- Poster presentation
- Open Access
P094: Impact of antibiotics changes on the incidence of bloodstream infection due to extended-spectrum beta-lactamase-producing Klebsiella pneumoniae in an Algerian neonatal intensive care unit
© Lamine et al; licensee BioMed Central Ltd. 2013
- Published: 20 June 2013
- Independent Risk Factor
- Neonatal Intensive Care Unit
- Klebsiella Pneumoniae
- Bloodstream Infection
- System Criterion
Klebsiella pneumoniae is one of the most common nosocomial bloodstream infection (BSI) pathogens in neonatal intensive care units (NICUs) of developing countries. Its ability to produce extended-spectrum beta-lactamases (ESBLs) has caused great concern worldwide. Early studies reported that high beta-lactam antibiotic consumption was an independent risk factor for acquisition of ESBL-producing K. pneumoniae BSI.
The objective of this study was to examine the impact of the reduction of beta-lactam antibiotic consumption on the incidence of ESBL-producing K. pneumoniae BSI in an Algerian NICU.

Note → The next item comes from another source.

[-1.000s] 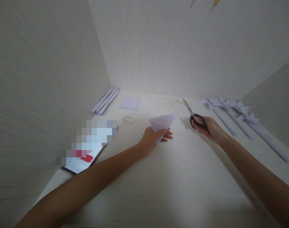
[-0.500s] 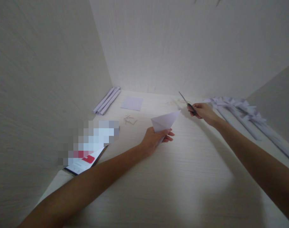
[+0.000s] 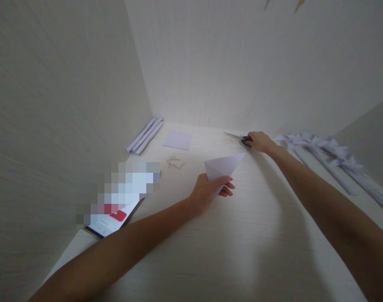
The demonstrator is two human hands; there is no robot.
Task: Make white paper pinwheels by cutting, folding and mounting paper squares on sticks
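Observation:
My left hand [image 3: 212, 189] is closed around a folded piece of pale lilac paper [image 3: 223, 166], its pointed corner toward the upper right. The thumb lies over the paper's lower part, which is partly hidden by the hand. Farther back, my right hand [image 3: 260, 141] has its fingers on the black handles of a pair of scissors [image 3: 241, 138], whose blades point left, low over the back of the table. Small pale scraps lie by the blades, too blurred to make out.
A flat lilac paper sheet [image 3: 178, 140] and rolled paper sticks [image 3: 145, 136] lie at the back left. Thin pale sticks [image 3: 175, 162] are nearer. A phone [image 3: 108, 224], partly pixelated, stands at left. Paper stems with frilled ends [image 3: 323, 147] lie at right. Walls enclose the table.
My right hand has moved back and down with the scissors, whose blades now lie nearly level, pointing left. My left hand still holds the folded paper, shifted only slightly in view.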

A comprehensive education campaign was undertaken in the University Hospital of Blida NICU in the beginning of 2008 to reduce the beta-lactam antibiotic consumption in this unit. To measure the impact of this campaign on the incidence of ESBL-producing K. pneumoniae BSI, a prospective surveillance of healthcare-associated BSI was performed from 2008 to 2010 using National Nosocomial Infection Surveillance (NNIS) System criteria. Antibiotic consumption was measured by dividing the total days of beta-lactam antibiotic consumption by the total days of patients NICU stay.

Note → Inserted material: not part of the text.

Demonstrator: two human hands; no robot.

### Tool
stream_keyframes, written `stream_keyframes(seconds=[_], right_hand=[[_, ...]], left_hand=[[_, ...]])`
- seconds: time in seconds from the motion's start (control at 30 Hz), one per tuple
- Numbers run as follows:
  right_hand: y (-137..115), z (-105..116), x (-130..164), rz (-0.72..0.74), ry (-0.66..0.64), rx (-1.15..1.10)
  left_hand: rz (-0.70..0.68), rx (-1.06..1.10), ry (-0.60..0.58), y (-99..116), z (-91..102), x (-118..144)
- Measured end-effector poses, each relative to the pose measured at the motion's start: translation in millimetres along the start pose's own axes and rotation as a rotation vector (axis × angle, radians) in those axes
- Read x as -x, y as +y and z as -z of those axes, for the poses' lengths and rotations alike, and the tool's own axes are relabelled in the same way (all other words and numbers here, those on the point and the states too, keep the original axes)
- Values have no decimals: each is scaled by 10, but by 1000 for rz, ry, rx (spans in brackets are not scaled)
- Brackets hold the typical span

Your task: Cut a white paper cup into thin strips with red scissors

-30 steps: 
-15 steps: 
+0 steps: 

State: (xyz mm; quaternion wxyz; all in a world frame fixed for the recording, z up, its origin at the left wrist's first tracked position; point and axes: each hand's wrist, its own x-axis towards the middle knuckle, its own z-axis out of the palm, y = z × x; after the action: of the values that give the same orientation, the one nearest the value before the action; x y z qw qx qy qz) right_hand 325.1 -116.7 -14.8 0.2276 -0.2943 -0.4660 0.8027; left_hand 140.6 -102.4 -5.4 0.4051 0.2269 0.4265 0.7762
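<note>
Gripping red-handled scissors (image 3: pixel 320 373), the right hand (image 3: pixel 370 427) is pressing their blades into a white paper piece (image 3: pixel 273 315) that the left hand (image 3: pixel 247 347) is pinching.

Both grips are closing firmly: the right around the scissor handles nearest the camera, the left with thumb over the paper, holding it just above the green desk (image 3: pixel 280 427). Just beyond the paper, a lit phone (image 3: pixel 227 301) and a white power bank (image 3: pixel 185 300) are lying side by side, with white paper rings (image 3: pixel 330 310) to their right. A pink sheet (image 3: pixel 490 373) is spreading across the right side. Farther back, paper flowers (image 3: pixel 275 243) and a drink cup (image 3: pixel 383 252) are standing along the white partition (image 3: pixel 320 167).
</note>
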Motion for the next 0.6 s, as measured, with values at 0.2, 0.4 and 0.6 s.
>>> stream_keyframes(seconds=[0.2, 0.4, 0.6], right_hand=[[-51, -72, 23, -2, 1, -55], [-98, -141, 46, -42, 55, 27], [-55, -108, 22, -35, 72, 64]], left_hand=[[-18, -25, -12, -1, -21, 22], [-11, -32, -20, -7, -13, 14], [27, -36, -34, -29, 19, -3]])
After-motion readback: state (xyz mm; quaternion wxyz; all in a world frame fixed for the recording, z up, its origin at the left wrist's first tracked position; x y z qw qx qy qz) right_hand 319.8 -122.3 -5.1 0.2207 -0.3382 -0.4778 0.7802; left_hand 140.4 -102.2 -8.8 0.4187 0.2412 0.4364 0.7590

From 2008 to 2010, a total of 3842 neonates who remained in the NCIU for more than 48 hours were included in the study. These patients had total patient-days of 44,424 and total beta-lactam antibiotic-days of 25,180. Beta-lactam antibiotic consumption decreased significantly from 71.4 antibiotic-days per 100 patient-days in 2008 to 41.3 antibiotic-days per 100 patient-days in 2010 (p < .01). Incidence of ESBL-producing K. pneumoniae BSI decreased significantly from 3.6% in 2008 to 0.2% in 2010 (p < .01), and incidence density decreased significantly from 3.2 per 1000 patient-days in 2008 to 0.2 per 1000 patient-days in 2010 (p<.01).

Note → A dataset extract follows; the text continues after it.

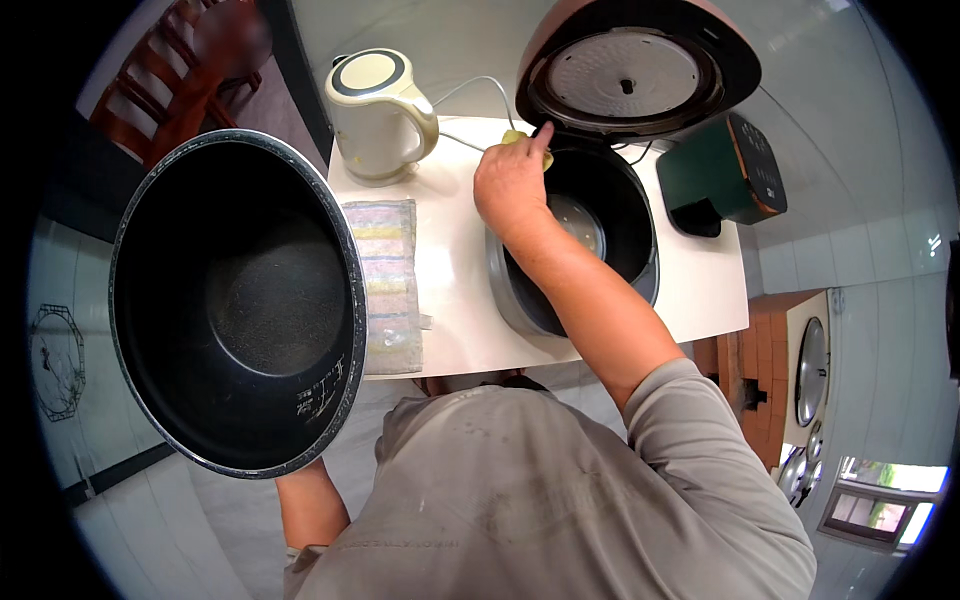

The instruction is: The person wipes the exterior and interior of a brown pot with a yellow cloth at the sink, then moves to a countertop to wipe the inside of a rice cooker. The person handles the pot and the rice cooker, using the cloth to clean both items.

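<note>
My right hand [514, 176] grips a yellow cloth or sponge [514, 137] at the back left rim of a rice cooker body [517, 304]. One finger points up near the hinge of its raised lid [626, 75]. The cooker's round heating plate shows inside, with small specks on it. On the left, a black inner pot [277, 292] is held up off the table, its mouth tilted towards the camera. My left forearm runs up behind the pot; the left hand itself is hidden by it.
A cream electric kettle [375, 120] stands at the table's back left, with a white cord beside it. A striped cloth [386, 285] lies left on the white table [450, 345]. A green appliance [709, 176] stands at the right. Wooden chairs [180, 82] are beyond.
</note>
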A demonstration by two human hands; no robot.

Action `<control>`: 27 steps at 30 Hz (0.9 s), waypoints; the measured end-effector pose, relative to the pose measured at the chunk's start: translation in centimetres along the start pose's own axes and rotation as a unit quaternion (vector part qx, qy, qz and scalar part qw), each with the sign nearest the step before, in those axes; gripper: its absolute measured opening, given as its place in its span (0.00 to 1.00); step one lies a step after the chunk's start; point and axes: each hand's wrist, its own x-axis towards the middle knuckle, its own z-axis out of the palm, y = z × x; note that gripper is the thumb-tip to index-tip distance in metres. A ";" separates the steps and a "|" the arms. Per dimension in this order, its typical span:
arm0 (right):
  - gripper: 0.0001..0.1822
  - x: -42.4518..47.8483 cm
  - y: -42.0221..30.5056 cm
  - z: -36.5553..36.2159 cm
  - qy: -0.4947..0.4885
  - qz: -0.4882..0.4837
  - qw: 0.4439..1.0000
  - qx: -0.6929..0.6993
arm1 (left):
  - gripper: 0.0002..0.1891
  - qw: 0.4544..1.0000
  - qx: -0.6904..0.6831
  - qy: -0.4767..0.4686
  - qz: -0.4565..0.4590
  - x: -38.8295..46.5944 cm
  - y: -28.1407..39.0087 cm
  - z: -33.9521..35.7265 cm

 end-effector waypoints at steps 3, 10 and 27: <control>0.16 0.0 -0.8 0.3 0.012 -0.020 0.999 -0.034 | 0.37 1.000 0.004 -0.004 -0.003 0.2 0.3 0.1; 0.16 0.1 -1.3 -0.3 0.007 -0.063 0.997 -0.038 | 0.37 1.000 0.012 -0.010 -0.003 0.9 1.0 0.5; 0.15 0.9 1.0 -1.5 -0.052 -0.167 0.985 -0.003 | 0.37 1.000 0.012 -0.012 0.004 1.2 2.7 -0.4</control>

Our findings highlight the need to minimise unnecessary and inappropriate antimicrobial use (specifically that of beta-lactam antibiotics) to prevent the acquisition of ESBL-producing K. pneumoniae BSI in the NICUs of developing countries.
This article is published under license to BioMed Central Ltd. This is an Open Access article distributed under the terms of the Creative Commons Attribution License (http://creativecommons.org/licenses/by/2.0), which permits unrestricted use, distribution, and reproduction in any medium, provided the original work is properly cited.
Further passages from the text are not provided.